Top of Input records

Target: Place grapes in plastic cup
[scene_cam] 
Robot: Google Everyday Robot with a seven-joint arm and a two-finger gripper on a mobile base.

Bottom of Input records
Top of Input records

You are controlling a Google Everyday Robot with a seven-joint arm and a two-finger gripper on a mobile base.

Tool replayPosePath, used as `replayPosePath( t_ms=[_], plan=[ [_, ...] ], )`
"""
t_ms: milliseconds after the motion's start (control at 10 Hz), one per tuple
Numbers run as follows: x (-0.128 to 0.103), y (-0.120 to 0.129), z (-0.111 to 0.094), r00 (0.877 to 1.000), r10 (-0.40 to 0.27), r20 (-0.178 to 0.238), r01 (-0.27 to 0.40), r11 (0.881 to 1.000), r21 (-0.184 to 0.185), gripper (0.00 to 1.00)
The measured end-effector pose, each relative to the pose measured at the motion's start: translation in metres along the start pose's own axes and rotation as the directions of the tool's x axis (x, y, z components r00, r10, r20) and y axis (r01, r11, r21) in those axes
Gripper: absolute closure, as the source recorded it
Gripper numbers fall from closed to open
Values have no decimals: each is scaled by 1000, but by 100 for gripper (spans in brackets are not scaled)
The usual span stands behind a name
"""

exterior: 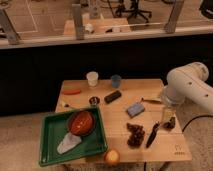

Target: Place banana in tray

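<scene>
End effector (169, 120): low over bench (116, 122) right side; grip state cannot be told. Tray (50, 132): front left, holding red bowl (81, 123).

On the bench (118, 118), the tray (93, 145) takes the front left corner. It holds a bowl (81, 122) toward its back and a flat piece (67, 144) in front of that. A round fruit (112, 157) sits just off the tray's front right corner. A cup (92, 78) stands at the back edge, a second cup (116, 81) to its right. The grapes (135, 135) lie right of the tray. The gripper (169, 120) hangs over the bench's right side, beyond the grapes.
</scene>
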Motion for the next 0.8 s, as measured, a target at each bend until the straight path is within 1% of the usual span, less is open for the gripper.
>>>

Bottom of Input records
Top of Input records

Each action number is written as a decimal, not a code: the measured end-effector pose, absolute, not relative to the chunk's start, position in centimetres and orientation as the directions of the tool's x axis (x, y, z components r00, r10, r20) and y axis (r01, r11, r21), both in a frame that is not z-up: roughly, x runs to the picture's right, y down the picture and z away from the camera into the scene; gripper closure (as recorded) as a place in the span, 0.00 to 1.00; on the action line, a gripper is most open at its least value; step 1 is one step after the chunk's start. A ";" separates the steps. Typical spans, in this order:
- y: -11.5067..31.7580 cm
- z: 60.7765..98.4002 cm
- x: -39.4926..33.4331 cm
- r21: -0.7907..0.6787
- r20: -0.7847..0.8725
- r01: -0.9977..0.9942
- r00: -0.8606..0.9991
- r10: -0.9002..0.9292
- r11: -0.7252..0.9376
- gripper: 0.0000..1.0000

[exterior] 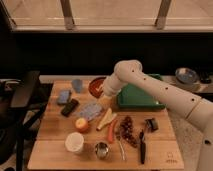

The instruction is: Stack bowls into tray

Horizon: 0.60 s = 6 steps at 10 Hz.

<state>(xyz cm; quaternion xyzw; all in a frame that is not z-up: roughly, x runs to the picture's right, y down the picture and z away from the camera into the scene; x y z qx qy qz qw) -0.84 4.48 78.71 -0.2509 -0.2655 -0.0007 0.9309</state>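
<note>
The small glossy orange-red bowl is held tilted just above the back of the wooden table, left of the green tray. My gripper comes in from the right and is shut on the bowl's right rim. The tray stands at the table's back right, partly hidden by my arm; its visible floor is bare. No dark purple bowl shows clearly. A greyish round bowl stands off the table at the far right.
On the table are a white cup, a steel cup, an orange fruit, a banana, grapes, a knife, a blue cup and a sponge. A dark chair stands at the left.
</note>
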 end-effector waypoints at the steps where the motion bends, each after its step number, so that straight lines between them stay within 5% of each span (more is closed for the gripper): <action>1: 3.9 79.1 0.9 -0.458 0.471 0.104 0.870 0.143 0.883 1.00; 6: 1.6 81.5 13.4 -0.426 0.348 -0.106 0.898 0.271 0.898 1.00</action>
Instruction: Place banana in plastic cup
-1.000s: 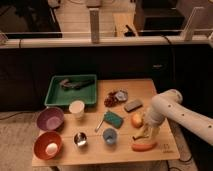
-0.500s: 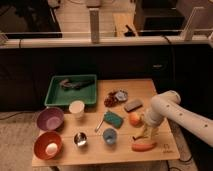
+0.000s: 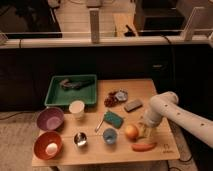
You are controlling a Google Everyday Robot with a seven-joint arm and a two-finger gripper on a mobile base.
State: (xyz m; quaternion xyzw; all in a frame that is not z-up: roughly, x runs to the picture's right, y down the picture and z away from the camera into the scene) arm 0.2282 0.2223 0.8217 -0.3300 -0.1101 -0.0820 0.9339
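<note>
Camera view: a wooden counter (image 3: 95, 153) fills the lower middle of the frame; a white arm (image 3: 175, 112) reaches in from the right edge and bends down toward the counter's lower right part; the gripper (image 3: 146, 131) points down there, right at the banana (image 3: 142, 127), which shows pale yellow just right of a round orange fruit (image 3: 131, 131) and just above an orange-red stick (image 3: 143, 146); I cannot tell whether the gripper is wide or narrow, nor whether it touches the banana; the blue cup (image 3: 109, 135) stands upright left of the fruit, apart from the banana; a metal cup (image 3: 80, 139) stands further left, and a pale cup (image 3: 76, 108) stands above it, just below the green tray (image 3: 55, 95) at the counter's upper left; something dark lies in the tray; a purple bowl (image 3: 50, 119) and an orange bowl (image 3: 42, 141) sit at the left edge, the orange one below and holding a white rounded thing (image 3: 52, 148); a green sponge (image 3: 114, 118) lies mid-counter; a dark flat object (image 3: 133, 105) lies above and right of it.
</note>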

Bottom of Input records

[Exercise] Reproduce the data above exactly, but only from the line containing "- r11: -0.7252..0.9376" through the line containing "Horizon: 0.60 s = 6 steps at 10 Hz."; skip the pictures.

[Expected answer]
- r11: -0.7252..0.9376
- gripper: 0.0000..1.0000

[exterior] 

The instruction is: Stack bowls into tray

Horizon: 0.60 s = 6 steps at 10 Hz.

No other output belongs with this exercise.